ABOUT THIS EXERCISE
Your task is to find every line of the data that holds the string "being" and copy it.

MATERIAL FOR THE TASK
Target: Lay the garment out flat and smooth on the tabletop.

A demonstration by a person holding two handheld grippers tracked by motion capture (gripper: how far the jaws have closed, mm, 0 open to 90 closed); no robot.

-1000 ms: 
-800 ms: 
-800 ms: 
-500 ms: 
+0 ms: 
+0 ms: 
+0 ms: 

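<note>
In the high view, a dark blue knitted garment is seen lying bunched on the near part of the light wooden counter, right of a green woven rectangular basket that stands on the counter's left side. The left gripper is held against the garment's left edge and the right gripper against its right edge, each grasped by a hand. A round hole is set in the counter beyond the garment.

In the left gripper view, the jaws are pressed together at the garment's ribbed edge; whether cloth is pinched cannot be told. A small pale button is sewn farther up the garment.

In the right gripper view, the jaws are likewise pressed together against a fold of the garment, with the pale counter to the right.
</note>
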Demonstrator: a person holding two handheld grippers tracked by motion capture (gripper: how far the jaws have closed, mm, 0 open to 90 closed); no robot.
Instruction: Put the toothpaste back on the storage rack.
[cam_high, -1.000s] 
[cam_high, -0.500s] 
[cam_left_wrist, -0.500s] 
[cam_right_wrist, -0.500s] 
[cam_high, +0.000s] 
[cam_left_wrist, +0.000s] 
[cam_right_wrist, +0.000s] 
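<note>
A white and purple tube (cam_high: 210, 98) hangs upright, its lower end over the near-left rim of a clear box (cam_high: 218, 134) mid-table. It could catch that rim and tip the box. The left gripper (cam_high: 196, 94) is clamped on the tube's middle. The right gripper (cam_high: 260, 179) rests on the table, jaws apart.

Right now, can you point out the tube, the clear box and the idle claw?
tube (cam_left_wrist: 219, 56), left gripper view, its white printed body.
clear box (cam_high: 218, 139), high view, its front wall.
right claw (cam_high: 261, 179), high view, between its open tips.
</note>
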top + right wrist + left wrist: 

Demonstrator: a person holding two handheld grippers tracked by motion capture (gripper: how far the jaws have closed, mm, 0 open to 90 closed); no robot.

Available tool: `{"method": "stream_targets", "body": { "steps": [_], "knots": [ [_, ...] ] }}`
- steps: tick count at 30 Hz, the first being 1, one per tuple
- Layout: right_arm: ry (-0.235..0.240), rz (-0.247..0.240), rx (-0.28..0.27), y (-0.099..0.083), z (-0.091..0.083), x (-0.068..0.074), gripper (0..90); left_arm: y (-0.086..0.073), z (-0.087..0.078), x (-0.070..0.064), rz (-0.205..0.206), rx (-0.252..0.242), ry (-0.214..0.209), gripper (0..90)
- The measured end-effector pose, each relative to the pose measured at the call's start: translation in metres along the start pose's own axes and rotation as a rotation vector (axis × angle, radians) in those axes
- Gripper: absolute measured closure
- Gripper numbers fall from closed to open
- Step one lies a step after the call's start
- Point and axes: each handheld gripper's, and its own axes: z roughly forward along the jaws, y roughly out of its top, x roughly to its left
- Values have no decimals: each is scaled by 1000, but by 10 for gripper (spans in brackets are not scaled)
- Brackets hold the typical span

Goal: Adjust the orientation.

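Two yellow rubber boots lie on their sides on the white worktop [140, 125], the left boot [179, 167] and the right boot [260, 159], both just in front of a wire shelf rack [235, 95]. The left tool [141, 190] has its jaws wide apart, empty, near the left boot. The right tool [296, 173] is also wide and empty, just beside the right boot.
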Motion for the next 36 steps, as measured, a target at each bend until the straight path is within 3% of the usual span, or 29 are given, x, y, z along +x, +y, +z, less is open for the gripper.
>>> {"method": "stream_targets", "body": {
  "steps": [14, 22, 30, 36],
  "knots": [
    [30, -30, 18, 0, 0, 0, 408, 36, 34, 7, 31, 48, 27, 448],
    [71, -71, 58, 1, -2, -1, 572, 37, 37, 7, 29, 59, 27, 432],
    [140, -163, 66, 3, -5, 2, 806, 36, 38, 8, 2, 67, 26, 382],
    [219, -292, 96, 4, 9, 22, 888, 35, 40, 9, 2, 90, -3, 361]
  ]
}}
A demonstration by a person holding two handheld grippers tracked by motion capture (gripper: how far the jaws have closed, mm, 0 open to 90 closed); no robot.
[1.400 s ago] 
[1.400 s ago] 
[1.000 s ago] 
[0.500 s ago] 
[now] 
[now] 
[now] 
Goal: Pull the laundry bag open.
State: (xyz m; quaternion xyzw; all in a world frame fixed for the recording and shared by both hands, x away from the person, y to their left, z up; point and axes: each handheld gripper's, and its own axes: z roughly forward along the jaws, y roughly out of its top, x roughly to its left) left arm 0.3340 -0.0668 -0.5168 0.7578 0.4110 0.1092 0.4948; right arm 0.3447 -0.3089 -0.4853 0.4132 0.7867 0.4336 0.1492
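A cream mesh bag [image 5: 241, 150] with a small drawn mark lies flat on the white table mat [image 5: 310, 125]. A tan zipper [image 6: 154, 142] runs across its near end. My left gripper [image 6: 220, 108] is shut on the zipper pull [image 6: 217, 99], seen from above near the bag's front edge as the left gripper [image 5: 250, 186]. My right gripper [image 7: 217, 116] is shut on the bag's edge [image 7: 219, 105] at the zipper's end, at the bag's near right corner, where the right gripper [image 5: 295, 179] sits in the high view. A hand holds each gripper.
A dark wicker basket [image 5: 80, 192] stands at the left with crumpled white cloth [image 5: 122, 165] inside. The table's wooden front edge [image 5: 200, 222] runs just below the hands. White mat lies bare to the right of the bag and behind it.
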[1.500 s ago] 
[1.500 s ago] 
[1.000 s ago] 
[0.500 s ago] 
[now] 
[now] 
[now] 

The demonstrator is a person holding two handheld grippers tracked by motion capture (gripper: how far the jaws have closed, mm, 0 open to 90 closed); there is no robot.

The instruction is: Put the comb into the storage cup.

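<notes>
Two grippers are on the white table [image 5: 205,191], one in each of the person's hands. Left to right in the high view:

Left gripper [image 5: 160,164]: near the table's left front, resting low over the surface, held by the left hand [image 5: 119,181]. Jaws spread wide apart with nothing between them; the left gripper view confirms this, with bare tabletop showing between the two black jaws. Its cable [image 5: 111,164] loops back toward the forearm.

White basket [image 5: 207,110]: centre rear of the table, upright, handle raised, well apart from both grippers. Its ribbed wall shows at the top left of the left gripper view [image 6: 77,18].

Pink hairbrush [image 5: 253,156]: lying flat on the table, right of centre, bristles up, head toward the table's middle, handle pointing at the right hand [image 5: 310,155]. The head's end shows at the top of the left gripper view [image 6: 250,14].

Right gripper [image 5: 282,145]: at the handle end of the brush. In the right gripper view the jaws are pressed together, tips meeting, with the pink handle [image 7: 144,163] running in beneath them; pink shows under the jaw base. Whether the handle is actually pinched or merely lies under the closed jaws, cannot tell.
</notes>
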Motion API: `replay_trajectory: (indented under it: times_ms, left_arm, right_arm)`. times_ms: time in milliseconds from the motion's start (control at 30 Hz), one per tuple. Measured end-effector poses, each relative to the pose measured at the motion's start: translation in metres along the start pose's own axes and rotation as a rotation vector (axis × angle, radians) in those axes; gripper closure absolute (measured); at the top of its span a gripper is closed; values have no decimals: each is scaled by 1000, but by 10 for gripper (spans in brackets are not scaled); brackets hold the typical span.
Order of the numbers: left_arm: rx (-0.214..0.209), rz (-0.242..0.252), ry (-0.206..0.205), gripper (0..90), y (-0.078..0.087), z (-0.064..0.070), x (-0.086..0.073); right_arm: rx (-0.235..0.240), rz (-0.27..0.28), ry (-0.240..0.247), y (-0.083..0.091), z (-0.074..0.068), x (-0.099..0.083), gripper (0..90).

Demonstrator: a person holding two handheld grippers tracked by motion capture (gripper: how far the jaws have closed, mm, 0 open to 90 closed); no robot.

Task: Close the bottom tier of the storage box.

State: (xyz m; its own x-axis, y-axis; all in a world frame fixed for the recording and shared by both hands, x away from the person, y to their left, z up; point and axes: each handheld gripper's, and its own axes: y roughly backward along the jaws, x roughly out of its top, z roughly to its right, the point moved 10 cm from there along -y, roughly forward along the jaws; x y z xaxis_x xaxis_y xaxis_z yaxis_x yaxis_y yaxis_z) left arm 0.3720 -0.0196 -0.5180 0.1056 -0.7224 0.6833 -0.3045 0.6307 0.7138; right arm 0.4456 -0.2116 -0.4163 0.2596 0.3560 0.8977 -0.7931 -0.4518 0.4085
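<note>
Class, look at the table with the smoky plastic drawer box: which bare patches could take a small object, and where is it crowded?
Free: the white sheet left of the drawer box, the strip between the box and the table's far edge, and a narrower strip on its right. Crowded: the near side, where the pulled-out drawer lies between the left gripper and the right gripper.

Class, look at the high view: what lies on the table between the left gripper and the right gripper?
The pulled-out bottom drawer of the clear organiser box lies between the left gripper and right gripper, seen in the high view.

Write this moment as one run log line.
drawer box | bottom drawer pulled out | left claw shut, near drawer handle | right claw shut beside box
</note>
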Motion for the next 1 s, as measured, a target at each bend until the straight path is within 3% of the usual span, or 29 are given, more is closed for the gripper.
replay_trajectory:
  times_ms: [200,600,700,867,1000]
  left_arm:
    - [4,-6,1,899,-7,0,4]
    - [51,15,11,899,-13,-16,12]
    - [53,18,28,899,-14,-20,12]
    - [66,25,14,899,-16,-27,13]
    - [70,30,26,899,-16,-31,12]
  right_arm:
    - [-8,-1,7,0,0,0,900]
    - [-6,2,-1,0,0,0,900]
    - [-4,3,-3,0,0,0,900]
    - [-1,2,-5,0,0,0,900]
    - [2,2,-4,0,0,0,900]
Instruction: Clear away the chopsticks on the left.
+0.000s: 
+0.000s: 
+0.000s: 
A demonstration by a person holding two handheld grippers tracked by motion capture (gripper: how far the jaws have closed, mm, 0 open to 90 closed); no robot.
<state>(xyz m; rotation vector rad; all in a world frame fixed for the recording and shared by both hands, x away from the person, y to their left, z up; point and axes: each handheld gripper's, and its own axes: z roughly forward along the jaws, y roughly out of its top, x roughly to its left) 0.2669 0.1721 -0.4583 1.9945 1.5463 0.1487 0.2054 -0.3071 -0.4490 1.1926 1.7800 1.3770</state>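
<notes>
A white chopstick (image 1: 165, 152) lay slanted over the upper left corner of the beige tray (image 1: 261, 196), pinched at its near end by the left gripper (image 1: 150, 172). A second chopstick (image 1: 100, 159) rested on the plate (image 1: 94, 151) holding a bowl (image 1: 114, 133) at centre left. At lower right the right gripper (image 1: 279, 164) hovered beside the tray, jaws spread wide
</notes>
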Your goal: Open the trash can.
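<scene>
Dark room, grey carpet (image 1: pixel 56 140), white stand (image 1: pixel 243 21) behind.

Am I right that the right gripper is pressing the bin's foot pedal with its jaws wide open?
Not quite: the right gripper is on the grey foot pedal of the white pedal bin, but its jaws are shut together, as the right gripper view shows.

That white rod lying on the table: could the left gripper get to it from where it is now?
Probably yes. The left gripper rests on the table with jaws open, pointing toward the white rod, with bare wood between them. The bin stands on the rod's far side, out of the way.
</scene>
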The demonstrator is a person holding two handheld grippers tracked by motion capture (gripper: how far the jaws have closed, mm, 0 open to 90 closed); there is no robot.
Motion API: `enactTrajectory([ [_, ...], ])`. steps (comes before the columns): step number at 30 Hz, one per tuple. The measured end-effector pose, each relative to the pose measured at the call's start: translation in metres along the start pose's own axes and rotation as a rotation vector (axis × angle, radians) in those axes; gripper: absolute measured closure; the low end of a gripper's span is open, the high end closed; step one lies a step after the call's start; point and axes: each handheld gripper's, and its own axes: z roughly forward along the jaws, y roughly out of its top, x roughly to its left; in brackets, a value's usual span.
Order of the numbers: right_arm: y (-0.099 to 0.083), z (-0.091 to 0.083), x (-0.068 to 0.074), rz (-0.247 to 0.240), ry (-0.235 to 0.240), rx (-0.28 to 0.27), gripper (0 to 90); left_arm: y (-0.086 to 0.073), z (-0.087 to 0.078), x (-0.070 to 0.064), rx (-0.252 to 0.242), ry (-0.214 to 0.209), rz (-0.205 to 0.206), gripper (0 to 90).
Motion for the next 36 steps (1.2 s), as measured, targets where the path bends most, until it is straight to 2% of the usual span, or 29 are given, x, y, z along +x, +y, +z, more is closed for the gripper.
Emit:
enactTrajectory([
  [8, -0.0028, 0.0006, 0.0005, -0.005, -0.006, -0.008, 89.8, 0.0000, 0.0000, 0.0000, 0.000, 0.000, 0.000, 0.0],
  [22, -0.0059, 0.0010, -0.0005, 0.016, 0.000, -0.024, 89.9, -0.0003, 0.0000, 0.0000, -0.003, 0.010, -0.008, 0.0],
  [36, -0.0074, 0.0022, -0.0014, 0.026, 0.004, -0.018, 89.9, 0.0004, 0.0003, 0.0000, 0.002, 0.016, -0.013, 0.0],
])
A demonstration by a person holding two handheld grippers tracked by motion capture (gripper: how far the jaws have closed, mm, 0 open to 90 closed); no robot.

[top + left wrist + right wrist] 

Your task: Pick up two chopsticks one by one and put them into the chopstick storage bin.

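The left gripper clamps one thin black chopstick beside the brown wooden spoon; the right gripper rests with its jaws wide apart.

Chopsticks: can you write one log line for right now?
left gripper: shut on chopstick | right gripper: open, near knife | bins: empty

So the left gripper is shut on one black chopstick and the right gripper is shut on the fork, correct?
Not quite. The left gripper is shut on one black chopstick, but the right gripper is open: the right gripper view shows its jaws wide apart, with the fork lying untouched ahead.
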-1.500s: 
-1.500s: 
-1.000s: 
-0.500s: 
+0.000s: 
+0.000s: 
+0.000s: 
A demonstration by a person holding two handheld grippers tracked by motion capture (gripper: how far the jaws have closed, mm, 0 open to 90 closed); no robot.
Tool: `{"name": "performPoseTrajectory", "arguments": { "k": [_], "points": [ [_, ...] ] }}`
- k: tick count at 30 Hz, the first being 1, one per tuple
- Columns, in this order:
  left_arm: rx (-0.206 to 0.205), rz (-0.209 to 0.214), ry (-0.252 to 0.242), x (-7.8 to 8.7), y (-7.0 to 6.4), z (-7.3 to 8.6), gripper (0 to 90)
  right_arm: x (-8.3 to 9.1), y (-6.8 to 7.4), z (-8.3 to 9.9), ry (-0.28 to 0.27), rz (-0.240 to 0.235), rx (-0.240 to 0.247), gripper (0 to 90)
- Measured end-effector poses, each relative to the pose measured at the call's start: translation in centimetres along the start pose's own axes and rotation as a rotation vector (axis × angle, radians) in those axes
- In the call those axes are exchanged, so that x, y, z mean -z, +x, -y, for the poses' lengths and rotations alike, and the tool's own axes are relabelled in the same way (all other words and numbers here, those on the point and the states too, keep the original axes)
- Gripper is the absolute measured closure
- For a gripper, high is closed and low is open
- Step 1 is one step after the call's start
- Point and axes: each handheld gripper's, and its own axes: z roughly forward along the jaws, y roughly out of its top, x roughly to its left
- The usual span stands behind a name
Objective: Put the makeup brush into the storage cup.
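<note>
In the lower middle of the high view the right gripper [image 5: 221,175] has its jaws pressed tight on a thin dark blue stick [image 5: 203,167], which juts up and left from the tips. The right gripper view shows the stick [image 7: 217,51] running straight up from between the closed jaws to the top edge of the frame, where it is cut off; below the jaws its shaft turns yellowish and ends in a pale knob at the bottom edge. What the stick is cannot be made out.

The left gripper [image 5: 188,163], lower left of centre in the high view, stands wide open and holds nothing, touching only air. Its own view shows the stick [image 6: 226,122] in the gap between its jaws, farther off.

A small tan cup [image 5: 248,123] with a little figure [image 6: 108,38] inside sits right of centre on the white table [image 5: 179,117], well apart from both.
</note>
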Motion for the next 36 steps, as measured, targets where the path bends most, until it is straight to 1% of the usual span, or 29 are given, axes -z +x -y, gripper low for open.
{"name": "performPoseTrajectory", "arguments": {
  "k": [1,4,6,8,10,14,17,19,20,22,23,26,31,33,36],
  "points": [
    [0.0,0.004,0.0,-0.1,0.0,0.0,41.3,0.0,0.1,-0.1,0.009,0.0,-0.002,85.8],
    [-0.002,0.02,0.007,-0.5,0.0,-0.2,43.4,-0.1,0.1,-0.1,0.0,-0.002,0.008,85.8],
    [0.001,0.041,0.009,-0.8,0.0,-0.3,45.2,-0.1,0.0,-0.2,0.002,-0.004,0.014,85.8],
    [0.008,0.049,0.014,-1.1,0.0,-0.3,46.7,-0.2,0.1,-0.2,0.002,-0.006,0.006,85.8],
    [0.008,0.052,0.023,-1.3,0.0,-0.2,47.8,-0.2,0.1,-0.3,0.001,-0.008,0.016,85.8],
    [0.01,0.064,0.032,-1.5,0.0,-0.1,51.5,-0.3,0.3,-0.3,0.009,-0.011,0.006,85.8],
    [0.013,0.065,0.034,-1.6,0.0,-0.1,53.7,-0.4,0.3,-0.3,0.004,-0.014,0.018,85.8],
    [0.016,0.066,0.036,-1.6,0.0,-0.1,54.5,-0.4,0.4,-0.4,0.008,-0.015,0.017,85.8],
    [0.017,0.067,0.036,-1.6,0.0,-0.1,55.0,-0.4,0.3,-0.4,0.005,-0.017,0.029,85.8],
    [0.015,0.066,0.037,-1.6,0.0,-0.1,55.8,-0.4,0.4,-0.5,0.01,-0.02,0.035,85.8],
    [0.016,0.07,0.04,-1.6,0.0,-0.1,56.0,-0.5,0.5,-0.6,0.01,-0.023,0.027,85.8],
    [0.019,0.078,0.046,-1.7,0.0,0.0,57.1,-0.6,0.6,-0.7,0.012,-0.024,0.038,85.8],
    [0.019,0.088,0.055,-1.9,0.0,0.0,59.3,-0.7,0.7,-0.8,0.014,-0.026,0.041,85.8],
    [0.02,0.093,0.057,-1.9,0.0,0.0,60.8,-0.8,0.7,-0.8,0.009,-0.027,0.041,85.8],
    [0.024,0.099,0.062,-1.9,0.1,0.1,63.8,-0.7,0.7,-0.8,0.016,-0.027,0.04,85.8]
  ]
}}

RESPONSE FOR THIS EXERCISE
- steps: tick count at 30 Hz, the first being 1, one per tuple
- k: tick count at 30 Hz, the first being 1, one per tuple

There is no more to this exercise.